This has been a great year for me, btw.
I’ve decided to take the #KillAllMen approach of feminism, which I will explain to you in the future. But first I should tell you about this problem I have which led me to join the #KillAllMen battalion of the feminist army.
I have learned that all oppressors and people in privileged positions know exactly what is going on, and therefore I need not waste my energy educating anyone about their oppressive ways, nor about the advantages they enjoy at the expense of everyone else. THEY KNOWWWW BETTER. This started when racism became a thing to me (Only after I moved to South Africa did I see white people treating indigenous citizens as though the latter’s presence in their own home is a disturbance to the former’s life..) Anyway, I surfed twittersphere to get a feel of racism from people who’ve been living consciously with it much longer than I have.
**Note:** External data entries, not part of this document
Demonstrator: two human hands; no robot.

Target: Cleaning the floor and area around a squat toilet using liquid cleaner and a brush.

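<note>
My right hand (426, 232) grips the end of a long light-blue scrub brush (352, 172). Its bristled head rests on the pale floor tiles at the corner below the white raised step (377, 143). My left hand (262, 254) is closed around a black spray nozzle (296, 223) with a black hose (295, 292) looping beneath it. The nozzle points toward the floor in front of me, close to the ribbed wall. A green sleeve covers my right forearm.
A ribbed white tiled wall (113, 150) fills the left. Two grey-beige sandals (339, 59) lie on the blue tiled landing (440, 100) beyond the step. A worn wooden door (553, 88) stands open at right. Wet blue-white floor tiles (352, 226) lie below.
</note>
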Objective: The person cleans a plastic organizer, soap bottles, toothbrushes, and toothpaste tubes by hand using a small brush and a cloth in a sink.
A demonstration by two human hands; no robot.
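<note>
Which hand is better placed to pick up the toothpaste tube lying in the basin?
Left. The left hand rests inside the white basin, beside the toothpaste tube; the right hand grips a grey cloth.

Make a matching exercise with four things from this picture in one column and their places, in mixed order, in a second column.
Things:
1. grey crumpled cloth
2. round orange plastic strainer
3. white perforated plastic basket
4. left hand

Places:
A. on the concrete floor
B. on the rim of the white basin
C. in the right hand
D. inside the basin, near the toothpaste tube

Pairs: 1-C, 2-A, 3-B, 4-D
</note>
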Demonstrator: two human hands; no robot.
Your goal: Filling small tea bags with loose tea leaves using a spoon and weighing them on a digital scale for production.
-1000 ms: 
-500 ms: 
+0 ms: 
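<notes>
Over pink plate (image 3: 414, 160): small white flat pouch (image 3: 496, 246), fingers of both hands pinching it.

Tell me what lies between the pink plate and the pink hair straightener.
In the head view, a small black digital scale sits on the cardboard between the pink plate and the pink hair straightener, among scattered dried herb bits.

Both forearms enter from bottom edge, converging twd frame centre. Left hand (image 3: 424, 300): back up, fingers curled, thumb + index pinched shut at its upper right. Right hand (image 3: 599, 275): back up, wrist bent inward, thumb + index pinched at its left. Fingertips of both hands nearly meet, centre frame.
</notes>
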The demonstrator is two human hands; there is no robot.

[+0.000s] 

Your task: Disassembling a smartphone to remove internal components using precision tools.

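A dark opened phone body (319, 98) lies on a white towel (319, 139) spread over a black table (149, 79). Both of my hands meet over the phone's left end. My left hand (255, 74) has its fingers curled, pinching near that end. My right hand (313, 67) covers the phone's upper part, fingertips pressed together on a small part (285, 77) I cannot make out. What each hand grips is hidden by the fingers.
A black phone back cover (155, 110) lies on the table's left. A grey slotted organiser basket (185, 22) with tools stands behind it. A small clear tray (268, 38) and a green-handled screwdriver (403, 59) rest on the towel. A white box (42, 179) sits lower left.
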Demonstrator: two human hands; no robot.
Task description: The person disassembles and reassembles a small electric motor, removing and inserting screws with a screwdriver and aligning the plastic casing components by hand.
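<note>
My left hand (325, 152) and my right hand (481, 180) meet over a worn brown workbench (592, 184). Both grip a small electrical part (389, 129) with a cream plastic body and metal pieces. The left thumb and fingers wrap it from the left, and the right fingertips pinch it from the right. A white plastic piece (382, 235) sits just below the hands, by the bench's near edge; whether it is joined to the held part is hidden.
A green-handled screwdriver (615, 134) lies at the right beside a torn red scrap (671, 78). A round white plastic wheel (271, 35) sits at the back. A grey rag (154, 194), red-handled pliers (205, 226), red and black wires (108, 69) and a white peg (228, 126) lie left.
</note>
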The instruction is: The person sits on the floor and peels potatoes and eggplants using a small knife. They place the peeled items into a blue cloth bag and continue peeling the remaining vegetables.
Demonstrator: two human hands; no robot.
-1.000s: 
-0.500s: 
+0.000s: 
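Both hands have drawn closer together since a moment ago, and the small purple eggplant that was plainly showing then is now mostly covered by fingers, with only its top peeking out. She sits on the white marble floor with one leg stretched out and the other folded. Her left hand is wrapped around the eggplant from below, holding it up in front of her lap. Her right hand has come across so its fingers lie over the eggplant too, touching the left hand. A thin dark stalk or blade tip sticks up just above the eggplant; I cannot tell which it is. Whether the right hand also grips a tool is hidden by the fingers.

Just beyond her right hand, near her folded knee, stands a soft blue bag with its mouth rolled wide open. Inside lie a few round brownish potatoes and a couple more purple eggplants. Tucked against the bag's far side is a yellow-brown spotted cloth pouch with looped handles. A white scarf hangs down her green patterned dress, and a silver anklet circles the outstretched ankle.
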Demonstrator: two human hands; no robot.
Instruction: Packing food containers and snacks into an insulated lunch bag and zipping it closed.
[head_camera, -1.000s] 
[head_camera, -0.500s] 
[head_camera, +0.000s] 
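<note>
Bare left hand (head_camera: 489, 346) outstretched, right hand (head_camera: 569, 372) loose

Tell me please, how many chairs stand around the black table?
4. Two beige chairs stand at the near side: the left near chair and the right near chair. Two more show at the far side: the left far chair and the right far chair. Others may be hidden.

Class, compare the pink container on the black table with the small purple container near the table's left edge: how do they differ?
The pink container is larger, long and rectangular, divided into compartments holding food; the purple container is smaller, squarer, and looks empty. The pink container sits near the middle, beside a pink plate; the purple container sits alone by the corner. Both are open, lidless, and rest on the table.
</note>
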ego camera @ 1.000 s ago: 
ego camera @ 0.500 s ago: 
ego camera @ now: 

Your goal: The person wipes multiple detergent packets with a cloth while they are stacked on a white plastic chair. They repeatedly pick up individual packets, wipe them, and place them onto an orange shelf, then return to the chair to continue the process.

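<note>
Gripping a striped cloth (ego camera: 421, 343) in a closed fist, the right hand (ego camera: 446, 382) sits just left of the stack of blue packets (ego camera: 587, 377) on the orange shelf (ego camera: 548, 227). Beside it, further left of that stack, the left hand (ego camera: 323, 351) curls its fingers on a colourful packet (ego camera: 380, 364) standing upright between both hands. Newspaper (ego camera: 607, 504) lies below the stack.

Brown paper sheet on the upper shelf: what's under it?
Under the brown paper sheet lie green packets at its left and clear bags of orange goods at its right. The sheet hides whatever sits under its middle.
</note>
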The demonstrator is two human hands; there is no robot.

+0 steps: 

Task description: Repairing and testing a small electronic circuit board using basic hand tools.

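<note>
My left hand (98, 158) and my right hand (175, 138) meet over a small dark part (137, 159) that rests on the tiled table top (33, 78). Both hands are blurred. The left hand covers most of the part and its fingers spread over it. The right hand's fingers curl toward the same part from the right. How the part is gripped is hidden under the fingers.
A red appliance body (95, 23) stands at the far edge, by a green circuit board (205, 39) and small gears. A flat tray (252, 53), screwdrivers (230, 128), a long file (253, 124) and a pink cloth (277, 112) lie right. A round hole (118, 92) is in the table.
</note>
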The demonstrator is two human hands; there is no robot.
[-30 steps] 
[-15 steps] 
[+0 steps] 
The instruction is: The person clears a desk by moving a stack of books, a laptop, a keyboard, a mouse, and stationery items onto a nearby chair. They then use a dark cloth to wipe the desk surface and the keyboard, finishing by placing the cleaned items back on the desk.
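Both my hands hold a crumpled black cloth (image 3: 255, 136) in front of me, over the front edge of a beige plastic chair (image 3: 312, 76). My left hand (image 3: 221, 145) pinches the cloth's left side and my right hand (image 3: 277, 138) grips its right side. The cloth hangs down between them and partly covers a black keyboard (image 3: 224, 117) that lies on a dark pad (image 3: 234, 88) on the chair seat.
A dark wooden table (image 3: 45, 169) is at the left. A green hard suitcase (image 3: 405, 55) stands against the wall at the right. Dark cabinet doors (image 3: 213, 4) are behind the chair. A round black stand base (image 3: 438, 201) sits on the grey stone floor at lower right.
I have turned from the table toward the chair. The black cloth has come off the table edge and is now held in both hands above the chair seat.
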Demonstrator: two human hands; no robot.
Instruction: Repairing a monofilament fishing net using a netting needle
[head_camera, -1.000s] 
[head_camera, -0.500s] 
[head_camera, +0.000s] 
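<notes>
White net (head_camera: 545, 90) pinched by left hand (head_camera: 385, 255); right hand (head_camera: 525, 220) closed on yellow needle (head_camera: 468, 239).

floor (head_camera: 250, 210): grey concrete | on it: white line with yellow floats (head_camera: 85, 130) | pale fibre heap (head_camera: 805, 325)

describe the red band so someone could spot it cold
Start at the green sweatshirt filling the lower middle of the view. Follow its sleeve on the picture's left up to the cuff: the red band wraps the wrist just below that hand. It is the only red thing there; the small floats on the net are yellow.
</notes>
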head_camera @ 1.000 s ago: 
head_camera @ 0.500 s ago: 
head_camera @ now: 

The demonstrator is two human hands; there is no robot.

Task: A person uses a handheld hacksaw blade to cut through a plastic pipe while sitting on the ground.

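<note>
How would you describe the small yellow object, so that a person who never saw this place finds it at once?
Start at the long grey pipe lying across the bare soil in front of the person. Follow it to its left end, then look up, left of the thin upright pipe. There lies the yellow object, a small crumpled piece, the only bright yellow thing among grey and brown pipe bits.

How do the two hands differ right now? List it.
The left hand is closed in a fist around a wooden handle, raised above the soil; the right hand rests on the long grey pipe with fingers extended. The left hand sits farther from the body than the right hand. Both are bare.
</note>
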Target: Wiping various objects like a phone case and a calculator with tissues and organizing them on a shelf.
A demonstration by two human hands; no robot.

Silent tweeting, twatching, scrolling and getting lost in this world I saw some very interesting people and I found exactly what i was looking for – critical discussions about race, call out culture on fleek and Black Twitter getting racists fired from their jobs. So many insights and leads for me to follow to find great writings on the race situation in the world. It was great. When I was satisfied, I had to find out how these spaces behaved around feminist conversation.
Okay, so the problems now. Confusion. Self doubt. WTF-ness all around.
When I saw these women’s liberation conversations happen, I noticed something strange. That the same people who don’t want to be racisted want to sexist women.
Weren’t we fighting for everyone to be free?
When did it become a fight for your freedom alone?
I was doubting myself. Is feminism really a thing that is necessary? Maybe they’re right, I’m trying to break up the black family so that I run away with a white man and enjoy the economic benefits he reaps from [my] black man’s sweat. Maybe feministing is just another tool of white racism to divide and conquer the black community. Maybe feministing is just another route away from my culture, the way things should be. I’m running farther and farther away from my roots. Maybe through feministing I have lost my way…
That is how the black man made me feel about wanting to be released from under his foot – that I was betraying my blackness. That was my problem.